One reader, Wendy, commented: “This turned out so delicious and beautiful! I
liked that the recipe calls for less sugar than other recipes; it was still sweet
enough for me, and the peaches really shined. Definitely do the egg wash and
sugar-cinnamon topping, it added a nice crunch…. Thank you for this fantastic
recipe! ★★★★★“
Let’s Have High Peach Cobbler Standards
In all of my peach cobbler recipe testing over the years, I’ve learned that there are several standards for this
classic summertime dessert:

● The peach filling has to be rich and sweet, but not overly sweet.
● Chunks are best, just like I recommend in peach pie and peach crumble pie.
● Lemon juice balances the sweet peaches and sugar, just like in this peach crisp.
● Use minimal cornstarch to thicken the peach filling, because too much weighs it down.
● The buttery biscuit topping should be crisp on top, but soft and moist underneath.
● An egg wash + cinnamon-sugar on the biscuit topping adds a beautiful golden sheen and a little
sparkle (just like we do for pie crust), but also makes for the best texture.
● A hint of ginger (just 1/8 teaspoon!) is the BEST flavor booster for peaches.

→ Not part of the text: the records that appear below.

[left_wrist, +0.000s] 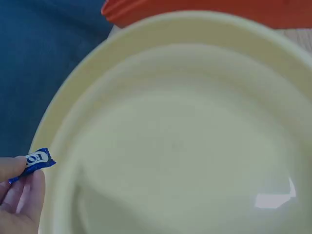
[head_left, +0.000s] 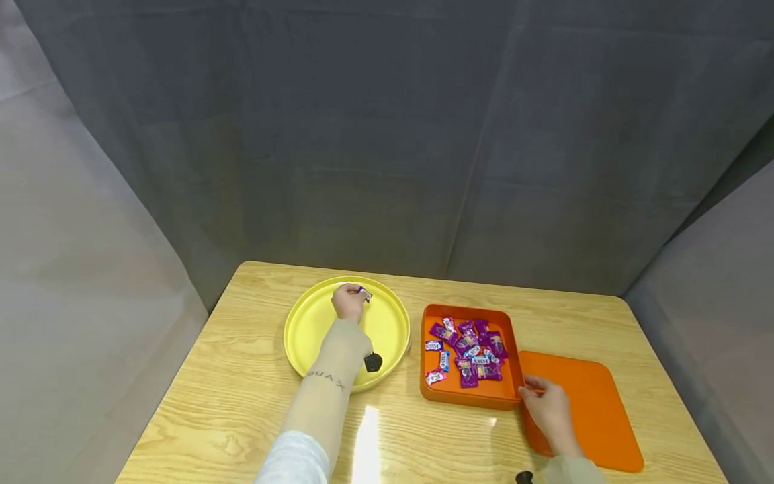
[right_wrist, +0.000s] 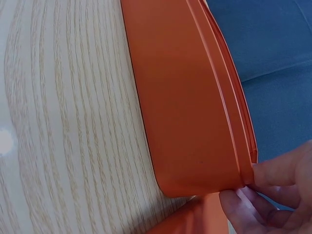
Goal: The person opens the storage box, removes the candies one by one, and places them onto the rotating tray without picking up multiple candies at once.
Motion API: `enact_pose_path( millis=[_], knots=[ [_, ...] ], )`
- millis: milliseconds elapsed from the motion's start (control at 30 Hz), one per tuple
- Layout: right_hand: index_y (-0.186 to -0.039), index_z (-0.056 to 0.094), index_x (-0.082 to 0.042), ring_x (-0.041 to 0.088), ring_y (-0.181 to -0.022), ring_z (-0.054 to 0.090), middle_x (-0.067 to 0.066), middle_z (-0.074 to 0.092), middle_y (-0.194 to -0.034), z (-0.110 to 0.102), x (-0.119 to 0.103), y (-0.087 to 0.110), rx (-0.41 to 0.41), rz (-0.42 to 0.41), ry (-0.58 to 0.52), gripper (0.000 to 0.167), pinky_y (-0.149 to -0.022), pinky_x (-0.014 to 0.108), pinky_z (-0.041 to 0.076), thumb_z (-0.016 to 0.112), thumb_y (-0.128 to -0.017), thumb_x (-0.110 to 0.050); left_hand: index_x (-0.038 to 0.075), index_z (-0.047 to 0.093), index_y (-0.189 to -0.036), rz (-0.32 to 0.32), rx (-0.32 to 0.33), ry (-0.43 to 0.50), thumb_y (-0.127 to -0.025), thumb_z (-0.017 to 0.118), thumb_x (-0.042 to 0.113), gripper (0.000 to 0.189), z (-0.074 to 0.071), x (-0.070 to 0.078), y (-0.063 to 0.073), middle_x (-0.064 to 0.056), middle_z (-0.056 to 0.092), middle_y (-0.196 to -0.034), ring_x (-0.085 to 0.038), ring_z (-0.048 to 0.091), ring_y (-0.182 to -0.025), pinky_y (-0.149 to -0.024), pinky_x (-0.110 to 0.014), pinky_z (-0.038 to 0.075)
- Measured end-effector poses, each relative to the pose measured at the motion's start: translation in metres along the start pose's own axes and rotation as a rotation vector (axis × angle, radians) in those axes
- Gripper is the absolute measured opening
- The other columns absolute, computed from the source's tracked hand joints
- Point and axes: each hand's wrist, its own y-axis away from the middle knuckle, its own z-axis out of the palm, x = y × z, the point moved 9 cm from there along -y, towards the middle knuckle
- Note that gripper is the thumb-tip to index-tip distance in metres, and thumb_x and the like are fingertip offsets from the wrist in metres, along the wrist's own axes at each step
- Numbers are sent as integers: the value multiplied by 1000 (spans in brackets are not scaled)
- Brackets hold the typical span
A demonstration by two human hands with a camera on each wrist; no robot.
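Over the far part of a round yellow tray (head_left: pixel 387 329), my left hand (head_left: pixel 349 304) pinches a small wrapped candy (left_wrist: pixel 40 159) between thumb and fingers. The candy's wrapper is blue with white lettering in the left wrist view. Tray surface in sight is bare. To its right stands an orange square box (head_left: pixel 468 399) with several purple, blue and pink wrapped candies (head_left: pixel 468 343) inside. My right hand (head_left: pixel 549 411) grips the box's near right corner, thumb and fingers on either side of the rim in the right wrist view.
An orange lid (head_left: pixel 598 410) lies flat on the wooden table (head_left: pixel 224 376), right of the box and partly under my right hand. A dark grey curtain (head_left: pixel 387 148) hangs behind the table, with lighter cloth at both sides.
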Motion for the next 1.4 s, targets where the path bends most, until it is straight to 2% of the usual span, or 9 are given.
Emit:
enact_pose_path(
  millis=[67, 100, 200, 433, 600, 800, 967, 1233, 1400],
  knots=[
    [-113, 55, 14, 36, -87, 59, 28, 61, -102, 1, -1, 0, 3, 2, -3, 33, -63, 33, 53, 59, -85, -4, -5, 65, -82, -41, 32, -12, -74, 67, -9, 9, -8, -8, -1, -18, 65, -81, -28, 64, -73, -63, -31, 54],
    [-113, 55, 14, 36, -87, 59, 28, 61, -103, 2, -1, 0, 1, 1, -4, 33, -63, 34, 53, 59, -85, -4, -7, 65, -86, -92, 35, -39, -75, 66, -8, 11, -12, -11, 0, -19, 65, -86, -30, 64, -77, -66, -33, 54],
    [-113, 55, 14, 37, -89, 59, 29, 60, -105, 3, -3, 0, 1, -2, -7, 33, -64, 34, 53, 59, -86, -4, -7, 64, -87, -144, 71, -35, -76, 65, -8, 11, -22, -17, 3, -21, 64, -92, -32, 63, -84, -70, -33, 54],
    [-114, 55, 14, 37, -89, 59, 29, 60, -105, 4, -3, 1, -5, 0, -21, 33, -64, 32, 53, 58, -86, -4, -6, 62, -84, -183, 120, -52, -75, 63, -9, 9, -35, -24, 5, -21, 63, -93, -34, 62, -89, -76, -38, 52],
    [-113, 56, 13, 36, -89, 59, 28, 61, -103, 4, -2, 0, 5, 0, -5, 33, -63, 31, 53, 58, -86, -5, -5, 61, -81, -177, 137, -163, -75, 64, -7, 7, -41, -27, 4, -21, 64, -90, -33, 62, -85, -75, -38, 52],
    [-112, 56, 13, 35, -86, 60, 28, 61, -103, 3, -3, 1, 13, -9, 1, 33, -61, 30, 52, 59, -85, -5, -3, 65, -87, -212, 124, -324, -74, 68, 1, 14, -47, -35, 3, -18, 66, -92, -31, 61, -85, -77, -39, 50],
    [-112, 56, 13, 33, -84, 60, 28, 61, -103, 4, -3, 1, 13, -10, -1, 32, -60, 31, 53, 59, -85, -4, -4, 66, -90, -213, 86, -446, -76, 70, 5, 18, -48, -31, 7, -18, 66, -91, -30, 63, -84, -75, -38, 51],
    [-112, 57, 13, 34, -85, 60, 28, 61, -103, 3, -3, 2, 21, -11, 10, 32, -61, 32, 53, 59, -85, -4, -7, 63, -94, -242, 34, -426, -80, 67, 5, 19, -50, -18, 23, -21, 64, -91, -31, 64, -82, -70, -34, 54],
    [-112, 56, 14, 35, -85, 60, 28, 61, -102, 3, -5, 2, 14, -19, 7, 33, -61, 32, 53, 59, -85, -5, -7, 63, -93, -243, 25, -426, -81, 67, 6, 18, -50, -20, 22, -22, 65, -91, -31, 64, -81, -70, -35, 54]
  ],
)
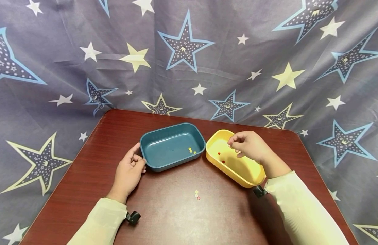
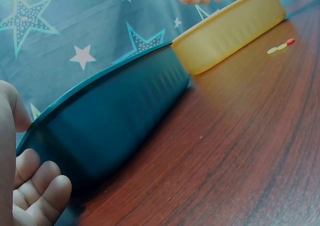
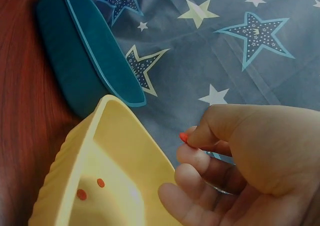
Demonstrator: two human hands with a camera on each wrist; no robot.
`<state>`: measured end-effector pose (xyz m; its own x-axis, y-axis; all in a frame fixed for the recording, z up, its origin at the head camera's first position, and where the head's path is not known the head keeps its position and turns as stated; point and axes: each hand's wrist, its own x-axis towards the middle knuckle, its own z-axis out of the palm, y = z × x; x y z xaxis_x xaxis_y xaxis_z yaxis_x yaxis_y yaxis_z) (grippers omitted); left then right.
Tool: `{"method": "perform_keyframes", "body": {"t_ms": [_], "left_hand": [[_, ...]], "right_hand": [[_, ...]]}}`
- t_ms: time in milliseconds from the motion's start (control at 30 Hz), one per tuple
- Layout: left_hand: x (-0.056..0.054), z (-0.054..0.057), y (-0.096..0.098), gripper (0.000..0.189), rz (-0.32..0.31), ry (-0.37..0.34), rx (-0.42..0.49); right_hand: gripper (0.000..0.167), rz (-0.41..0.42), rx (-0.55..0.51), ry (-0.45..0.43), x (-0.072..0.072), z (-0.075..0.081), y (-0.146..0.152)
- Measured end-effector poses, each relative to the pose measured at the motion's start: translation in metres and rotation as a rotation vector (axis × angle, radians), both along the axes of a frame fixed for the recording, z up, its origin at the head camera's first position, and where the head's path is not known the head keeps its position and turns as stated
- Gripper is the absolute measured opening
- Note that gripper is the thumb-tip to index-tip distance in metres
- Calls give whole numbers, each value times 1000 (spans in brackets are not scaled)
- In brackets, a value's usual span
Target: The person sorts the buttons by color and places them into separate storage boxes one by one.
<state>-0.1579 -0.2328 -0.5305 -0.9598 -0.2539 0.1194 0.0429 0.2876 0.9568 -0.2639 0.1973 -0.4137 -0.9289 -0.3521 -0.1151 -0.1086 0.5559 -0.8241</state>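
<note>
Red shows between the right hand's (image 1: 248, 146) thumb and forefinger – one small disc (image 3: 183, 137) pinched over the yellow tray (image 1: 224, 167), where two more red discs (image 1: 219, 153) lie on the bottom. At the outer end of the teal tray (image 1: 164, 148), which holds three yellow discs (image 1: 190, 148) near its right end, the left hand (image 1: 127, 175) touches the rim, its fingers loosely bent – and on the brown table (image 1: 170, 204) nearer the person lie two pale yellow discs (image 2: 282, 46) and a red one (image 2: 291, 41).
</note>
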Motion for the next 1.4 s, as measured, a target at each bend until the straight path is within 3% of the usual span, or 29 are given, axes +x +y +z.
{"method": "perform_keyframes", "body": {"t_ms": [333,600,933,1233,1400], "left_hand": [[1,1,1,60,-5,14,12],[9,23,9,61,-2,0,17],[1,3,1,61,-6,2,16],[1,0,0,61,-4,9,18],[1,3,2,61,-4,4,17]], "right_hand": [[13,10,36,-12,-12,-3,-4],[11,12,71,12,-16,-9,-6],[8,7,91,13,-16,-10,-8],[11,3,94,5,-15,-11,-6],[12,1,98,5,-15,-12,-4]]}}
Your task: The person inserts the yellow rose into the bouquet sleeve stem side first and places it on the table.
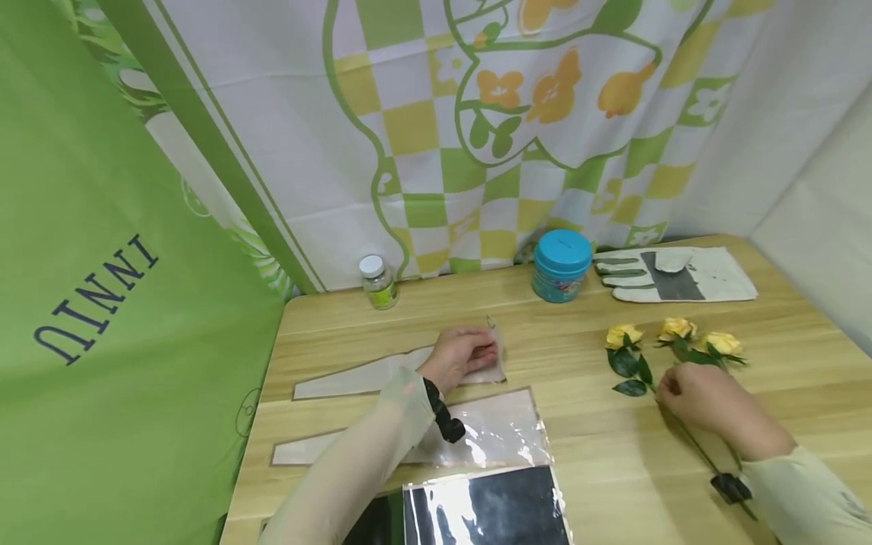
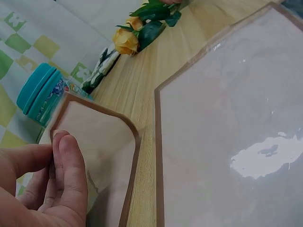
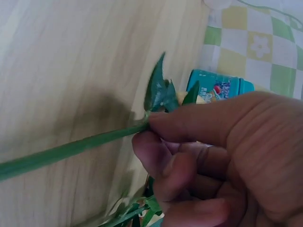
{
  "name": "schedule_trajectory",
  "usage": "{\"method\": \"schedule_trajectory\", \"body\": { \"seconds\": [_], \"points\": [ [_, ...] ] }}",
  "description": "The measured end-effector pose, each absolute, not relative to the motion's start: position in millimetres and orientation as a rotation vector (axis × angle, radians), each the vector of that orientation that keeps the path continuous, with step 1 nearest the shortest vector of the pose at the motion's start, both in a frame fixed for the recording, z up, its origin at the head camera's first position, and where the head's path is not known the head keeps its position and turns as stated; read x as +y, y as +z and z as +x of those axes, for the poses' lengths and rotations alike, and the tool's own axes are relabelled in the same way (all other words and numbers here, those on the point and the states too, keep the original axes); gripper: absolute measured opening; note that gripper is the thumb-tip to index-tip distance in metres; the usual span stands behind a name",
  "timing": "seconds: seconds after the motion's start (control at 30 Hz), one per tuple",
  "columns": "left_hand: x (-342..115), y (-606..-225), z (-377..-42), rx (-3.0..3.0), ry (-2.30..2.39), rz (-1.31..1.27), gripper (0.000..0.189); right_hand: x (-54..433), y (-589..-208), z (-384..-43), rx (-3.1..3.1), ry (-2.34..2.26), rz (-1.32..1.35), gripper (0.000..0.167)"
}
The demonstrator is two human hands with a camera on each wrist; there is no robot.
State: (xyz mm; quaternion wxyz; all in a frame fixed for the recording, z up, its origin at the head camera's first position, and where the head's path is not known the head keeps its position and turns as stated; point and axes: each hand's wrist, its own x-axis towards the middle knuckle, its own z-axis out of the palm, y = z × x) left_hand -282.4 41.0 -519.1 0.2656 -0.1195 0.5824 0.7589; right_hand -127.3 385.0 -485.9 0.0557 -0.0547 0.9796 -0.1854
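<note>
In the head view my left hand (image 1: 463,356) pinches the wide end of a tapered translucent flower sleeve (image 1: 368,378). The left wrist view shows thumb and fingertips at the brown border of this sleeve (image 2: 111,137). A second, similar sleeve (image 1: 507,424) lies just nearer to me, under the left wrist. My right hand (image 1: 708,401) pinches the green stem (image 3: 71,150) of a yellow rose (image 1: 623,335), just below its leaves. Two more yellow roses, one at the middle (image 1: 677,328) and one at the right (image 1: 722,344), lie beside it, their stems partly hidden by that hand.
At the table's back stand a small white-lidded jar (image 1: 378,281), a blue-lidded tub (image 1: 562,265) and a flat pair of work gloves (image 1: 722,274). A shiny plastic-covered black sheet (image 1: 507,503) lies at the front. A black piece (image 1: 731,488) sits on the stems near the right sleeve.
</note>
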Motion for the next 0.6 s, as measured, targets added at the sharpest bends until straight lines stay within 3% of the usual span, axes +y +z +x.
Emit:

So, now that we’ve got that all figured out, it’s actually really easy to make this dessert! No chilling, decorating,
or special tools are required for this peach cobbler recipe.
What Are the Best Peaches to Use?
The best peaches for peach cobbler are the same I recommend for other peach recipes including peach pie,
peach cake, peach crisp, and peach bread. You want slightly firm (not hard) peaches with zero bruises or soft
spots. If your peaches are soft, stringy, and mushy, your filling will taste soft, stringy, and mushy.

#1 Success Tip: Use Chunks, Not Slices


For the best texture, cut your peaches into small chunks. Because peaches are so juicy, slices bake into mush,
while chunks retain more of their deliciously soft texture. They’re also easier to eat with a spoon! The same tip
applies for peach pie and apple crisp.
Overview: How to Make Peach Cobbler
The full printable recipe is below, but let me walk you through each step and show you some photos so you
have success when it’s your turn to make this iconic dessert.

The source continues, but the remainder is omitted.